Yankees are clean, pressed, presentable. They only exhibit unsightly grime when it is earned on the field of play, such as during a critical diving stop, or a collection of pine tar as to properly grip the baseball bat the way of a hitter professional. Sweat is not earned, for baseball is a static sport, it requires patience and intellect and quick bursts of athleticism at opportune times. Sweat is a weakness, a malady, and an unsightly one at that. The company mandate of clean shaven faces should help Youkilis, and it may be his only salvation.

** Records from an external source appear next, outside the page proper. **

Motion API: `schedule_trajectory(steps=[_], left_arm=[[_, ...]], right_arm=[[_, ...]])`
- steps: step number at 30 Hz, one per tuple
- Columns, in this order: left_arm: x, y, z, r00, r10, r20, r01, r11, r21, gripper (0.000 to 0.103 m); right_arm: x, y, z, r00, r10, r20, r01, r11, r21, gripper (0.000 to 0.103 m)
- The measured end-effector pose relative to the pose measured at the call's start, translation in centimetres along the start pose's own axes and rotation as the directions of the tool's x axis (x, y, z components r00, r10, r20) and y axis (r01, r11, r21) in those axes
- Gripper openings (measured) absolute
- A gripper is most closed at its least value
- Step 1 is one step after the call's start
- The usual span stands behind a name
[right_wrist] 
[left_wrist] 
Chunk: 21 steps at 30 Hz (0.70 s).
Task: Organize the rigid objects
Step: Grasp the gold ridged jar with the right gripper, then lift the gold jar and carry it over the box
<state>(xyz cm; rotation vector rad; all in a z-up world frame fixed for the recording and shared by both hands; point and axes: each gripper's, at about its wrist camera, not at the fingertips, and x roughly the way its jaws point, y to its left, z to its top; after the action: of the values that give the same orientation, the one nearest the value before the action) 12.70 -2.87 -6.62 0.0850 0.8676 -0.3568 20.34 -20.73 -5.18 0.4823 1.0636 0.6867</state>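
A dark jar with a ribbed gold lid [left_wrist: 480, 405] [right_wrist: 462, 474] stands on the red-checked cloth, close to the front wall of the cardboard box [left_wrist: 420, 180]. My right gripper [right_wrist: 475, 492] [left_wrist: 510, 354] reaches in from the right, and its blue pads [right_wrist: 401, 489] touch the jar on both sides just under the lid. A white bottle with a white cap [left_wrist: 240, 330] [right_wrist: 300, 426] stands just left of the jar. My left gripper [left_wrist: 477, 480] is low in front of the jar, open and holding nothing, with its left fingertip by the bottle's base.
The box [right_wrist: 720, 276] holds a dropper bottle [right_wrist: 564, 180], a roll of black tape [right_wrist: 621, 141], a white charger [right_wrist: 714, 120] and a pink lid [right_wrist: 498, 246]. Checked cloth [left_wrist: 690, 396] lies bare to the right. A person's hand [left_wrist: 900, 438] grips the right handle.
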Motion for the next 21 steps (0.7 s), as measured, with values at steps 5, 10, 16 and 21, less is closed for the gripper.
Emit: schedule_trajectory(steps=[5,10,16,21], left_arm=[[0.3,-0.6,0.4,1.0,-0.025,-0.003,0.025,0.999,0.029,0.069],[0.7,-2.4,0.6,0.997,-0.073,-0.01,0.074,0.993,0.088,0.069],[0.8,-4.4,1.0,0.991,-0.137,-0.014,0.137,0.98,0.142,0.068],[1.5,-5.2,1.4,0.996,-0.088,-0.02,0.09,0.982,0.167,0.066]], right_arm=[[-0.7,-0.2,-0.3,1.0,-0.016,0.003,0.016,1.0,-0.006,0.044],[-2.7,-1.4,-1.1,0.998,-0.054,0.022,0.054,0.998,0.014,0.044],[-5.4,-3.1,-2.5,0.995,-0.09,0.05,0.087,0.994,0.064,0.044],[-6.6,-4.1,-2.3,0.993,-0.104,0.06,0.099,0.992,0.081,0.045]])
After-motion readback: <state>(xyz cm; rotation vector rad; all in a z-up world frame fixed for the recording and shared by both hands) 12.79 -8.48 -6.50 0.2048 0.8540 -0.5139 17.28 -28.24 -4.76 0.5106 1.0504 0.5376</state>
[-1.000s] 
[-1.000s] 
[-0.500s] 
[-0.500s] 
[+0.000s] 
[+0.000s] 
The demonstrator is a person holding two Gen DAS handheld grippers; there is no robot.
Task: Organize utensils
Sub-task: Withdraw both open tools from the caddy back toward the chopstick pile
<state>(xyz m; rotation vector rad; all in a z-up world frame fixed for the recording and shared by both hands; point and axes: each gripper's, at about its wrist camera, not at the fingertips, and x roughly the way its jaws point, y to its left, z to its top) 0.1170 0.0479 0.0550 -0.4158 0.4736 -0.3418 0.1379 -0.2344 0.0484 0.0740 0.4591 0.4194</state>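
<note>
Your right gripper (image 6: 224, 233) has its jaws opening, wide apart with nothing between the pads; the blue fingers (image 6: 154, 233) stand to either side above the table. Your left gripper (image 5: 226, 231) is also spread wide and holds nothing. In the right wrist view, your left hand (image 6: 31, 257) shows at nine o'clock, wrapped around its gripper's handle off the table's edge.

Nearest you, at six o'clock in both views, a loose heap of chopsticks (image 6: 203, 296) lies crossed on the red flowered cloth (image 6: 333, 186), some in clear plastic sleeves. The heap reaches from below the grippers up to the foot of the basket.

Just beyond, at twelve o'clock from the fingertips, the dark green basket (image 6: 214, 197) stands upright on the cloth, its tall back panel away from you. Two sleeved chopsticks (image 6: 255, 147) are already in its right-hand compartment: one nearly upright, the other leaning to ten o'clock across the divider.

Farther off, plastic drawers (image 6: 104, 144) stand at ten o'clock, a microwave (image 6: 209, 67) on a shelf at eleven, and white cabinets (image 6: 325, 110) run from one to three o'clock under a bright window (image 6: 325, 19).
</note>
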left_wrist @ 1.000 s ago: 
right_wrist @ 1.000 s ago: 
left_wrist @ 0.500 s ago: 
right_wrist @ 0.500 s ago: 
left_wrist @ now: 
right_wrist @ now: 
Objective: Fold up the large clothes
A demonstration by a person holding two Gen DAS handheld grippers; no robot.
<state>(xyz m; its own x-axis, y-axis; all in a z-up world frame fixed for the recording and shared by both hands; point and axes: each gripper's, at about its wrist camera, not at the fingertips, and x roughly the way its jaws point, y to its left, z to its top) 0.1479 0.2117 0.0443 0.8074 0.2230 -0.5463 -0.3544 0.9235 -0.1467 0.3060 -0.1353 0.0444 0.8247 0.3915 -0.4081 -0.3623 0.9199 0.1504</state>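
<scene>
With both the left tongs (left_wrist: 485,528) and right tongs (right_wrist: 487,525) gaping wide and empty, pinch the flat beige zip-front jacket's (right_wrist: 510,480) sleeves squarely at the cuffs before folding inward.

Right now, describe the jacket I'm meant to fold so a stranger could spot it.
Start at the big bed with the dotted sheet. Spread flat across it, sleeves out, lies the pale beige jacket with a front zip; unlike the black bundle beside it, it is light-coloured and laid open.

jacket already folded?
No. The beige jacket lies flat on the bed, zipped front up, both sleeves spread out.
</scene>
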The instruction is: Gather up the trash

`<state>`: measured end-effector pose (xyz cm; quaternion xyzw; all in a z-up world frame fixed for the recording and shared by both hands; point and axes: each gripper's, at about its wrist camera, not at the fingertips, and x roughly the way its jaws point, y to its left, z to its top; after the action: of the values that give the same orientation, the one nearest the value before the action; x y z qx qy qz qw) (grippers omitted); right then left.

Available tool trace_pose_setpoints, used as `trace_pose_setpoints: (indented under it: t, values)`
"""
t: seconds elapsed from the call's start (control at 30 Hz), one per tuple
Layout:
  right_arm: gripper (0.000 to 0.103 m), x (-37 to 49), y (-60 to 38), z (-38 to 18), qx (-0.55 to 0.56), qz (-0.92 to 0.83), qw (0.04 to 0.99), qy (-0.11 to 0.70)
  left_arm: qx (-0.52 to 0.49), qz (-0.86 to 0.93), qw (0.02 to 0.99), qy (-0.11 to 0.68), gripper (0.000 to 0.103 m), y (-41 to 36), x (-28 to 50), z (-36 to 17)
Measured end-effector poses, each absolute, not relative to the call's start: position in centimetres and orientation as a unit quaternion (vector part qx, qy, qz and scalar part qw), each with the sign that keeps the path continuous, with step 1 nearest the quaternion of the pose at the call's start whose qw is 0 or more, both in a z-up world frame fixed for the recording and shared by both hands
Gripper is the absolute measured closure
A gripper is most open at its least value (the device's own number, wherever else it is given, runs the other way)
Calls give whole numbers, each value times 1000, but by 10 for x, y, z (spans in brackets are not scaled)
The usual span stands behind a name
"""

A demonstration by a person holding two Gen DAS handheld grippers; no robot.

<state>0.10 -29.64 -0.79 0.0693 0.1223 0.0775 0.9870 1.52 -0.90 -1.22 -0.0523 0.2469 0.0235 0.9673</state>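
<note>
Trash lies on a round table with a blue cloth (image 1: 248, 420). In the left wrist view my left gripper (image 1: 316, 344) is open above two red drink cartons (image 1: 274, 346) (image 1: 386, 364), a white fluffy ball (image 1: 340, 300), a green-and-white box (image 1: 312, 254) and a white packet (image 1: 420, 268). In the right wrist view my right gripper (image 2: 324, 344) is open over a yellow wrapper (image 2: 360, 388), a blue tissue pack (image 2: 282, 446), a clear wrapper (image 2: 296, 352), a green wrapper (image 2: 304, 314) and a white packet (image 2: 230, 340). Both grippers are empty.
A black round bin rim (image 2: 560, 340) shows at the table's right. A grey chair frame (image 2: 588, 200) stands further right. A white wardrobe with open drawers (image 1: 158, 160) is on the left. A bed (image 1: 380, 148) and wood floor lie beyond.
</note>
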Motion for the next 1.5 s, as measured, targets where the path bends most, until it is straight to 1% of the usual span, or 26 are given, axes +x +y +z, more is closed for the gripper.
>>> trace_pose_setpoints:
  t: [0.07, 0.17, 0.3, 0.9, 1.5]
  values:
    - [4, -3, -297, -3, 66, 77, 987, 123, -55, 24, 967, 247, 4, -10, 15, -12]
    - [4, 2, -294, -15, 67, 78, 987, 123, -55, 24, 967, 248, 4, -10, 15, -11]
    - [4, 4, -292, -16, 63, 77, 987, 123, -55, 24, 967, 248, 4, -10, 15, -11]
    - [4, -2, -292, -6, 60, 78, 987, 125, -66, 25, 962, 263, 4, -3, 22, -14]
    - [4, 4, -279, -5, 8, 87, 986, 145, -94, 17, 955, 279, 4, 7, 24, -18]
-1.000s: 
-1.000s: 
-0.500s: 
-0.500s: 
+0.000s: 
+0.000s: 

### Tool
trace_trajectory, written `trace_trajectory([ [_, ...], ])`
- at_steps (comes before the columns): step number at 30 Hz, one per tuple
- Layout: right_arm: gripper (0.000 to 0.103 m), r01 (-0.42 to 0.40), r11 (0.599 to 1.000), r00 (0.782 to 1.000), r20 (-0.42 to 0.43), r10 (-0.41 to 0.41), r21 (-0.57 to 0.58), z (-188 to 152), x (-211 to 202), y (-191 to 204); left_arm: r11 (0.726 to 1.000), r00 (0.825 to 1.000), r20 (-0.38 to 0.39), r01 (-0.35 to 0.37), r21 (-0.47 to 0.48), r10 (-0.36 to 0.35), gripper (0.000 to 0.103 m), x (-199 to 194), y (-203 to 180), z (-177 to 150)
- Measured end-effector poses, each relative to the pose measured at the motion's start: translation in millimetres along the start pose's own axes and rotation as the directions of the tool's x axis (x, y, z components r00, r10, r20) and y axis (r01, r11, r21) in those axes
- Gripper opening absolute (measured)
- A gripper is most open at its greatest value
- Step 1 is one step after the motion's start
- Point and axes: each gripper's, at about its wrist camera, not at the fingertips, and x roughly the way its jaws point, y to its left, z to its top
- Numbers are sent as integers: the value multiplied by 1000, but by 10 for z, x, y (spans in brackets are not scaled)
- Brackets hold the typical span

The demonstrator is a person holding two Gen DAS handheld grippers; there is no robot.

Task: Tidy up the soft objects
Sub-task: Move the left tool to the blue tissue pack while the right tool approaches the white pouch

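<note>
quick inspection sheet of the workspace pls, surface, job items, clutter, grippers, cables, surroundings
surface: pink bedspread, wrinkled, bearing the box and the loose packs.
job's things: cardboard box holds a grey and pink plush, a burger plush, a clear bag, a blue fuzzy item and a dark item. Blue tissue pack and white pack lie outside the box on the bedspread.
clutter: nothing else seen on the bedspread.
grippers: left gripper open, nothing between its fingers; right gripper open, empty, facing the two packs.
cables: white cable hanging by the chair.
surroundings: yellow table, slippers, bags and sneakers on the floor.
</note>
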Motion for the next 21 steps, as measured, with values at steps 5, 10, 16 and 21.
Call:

The removal of his tufted and moist secretion collector should allow for a more reasonable airflow about the face and neck, hopefully eliminating the stench of Bostonian sloth and smut from his person. It will have to do.
Will it be enough? Signs point to doubtful. If Youkilis is unable to combat and control his diaphoretic conniptions, his time in New York will not be pleasant or at all comfortable, either physiologically or physically, what with all the hatred and perspiration. Is Kevin Youkilis too sweaty to be a New York Yankee? Indeed he is. Will his countenance improve? Will he avoid the bleeding of pinstripes to solids, the dissolution of road grey to road black? For his sake, let’s hope so, for if he fails, they will not be not-booing, bellowing “Yooooouk,” they will be actually, booing. Booing the standard, traditional, normal way.